Bishop Lavis Police Station.

Image: File picture

GOOD Secretary-General, Brett Herron, has said that by Saturday morning, life had moved on, with no heightened police presence.

“In the Cape Flats, violence has become so normalised that mass murder is met with a collective shrug from government and society alike.

“Just last week, two teenage boys were shot and killed in Mitchell's Plain. Before that, it was a mass shooting in Gugulethu. Then Philippi. Then Khayelitsha. Week after week, the same story. These murders are not isolated incidents. They are symptoms of a city that continues to entrench spatial and economic injustice,” Herron said.
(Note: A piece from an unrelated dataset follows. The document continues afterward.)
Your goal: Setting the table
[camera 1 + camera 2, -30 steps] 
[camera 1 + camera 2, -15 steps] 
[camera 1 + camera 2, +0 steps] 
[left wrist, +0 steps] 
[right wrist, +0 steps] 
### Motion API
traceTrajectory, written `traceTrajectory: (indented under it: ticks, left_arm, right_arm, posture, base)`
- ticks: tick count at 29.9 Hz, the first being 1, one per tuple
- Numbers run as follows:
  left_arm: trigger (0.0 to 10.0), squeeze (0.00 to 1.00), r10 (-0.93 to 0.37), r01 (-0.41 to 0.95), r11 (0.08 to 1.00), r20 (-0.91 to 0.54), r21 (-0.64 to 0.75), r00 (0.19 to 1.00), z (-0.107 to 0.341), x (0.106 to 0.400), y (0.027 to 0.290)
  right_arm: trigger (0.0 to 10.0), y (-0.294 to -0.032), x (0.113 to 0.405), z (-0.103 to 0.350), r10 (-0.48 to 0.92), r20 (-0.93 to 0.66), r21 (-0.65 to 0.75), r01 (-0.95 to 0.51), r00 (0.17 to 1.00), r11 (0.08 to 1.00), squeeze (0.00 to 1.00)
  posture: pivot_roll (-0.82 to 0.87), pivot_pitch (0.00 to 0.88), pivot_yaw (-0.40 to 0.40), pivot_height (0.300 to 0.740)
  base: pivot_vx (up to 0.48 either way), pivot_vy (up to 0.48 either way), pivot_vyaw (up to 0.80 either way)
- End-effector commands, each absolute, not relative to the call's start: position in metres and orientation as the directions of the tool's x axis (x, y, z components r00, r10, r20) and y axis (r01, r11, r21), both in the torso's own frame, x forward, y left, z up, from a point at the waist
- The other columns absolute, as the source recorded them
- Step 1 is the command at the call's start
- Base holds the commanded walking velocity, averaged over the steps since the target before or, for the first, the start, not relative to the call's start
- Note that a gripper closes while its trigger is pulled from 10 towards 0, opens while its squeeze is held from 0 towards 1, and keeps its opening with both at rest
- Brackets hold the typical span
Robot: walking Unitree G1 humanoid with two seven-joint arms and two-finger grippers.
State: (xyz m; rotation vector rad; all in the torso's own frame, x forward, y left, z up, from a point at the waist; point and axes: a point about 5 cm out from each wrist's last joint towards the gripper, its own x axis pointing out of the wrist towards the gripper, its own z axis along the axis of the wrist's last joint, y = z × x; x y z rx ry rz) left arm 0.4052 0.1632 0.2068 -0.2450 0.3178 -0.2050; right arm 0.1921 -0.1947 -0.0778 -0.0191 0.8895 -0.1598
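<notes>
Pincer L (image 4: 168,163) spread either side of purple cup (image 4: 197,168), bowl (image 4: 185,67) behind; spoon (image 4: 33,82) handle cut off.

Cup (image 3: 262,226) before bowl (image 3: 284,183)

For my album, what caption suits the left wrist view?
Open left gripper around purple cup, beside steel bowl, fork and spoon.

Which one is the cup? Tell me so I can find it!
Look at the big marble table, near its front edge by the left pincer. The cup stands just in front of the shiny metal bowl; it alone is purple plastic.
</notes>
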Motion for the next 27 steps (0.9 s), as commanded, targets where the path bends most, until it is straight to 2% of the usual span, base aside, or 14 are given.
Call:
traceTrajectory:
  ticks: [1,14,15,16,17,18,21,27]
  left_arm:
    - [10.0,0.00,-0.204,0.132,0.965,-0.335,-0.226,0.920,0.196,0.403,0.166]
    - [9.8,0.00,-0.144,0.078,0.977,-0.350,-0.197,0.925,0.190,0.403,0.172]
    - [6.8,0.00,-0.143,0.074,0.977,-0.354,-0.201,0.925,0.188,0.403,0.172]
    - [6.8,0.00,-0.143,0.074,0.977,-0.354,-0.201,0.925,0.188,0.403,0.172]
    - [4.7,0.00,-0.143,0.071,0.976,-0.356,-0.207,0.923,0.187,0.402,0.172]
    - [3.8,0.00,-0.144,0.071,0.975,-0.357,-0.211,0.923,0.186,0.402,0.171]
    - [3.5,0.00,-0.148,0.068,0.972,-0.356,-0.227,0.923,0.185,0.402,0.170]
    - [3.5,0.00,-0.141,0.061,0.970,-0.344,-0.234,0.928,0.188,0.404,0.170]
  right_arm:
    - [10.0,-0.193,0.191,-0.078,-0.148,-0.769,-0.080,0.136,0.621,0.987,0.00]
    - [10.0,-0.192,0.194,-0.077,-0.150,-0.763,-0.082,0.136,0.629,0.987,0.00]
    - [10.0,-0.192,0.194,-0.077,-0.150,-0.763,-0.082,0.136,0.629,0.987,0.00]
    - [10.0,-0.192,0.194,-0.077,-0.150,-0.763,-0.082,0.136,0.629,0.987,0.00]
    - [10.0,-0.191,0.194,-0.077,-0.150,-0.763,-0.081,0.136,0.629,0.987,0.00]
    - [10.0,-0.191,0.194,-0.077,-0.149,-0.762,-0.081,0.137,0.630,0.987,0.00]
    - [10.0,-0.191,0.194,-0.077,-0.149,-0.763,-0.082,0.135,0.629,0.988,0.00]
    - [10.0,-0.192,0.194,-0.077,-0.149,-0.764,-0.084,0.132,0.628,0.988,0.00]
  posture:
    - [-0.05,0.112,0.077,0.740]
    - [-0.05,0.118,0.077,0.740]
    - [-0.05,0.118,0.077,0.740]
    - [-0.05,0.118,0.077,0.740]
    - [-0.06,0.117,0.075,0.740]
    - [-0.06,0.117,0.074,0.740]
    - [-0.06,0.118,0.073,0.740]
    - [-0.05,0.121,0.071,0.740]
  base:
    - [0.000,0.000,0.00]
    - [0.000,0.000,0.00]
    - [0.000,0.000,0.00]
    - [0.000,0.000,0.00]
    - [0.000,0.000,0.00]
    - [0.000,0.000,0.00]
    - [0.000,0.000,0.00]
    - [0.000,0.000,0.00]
MJC president, Sheikh Riad Fataar, in their capacity as a senior religious authority and civil society stakeholder, the MJC conveys its concern regarding the prevailing and intensifying crisis of gang-related violence, organised criminality, and systemic insecurity that has engulfed communities across the Cape Flats and the broader Western Cape.

“The purpose of the proposed engagement is to initiate meaningful deliberations on the immediate and coordinated implementation of solutions. We respectfully submit that any further delay in articulating and enacting a comprehensive plan of action risks entrenching a parallel social order governed by impunity and violence,” Fataar said.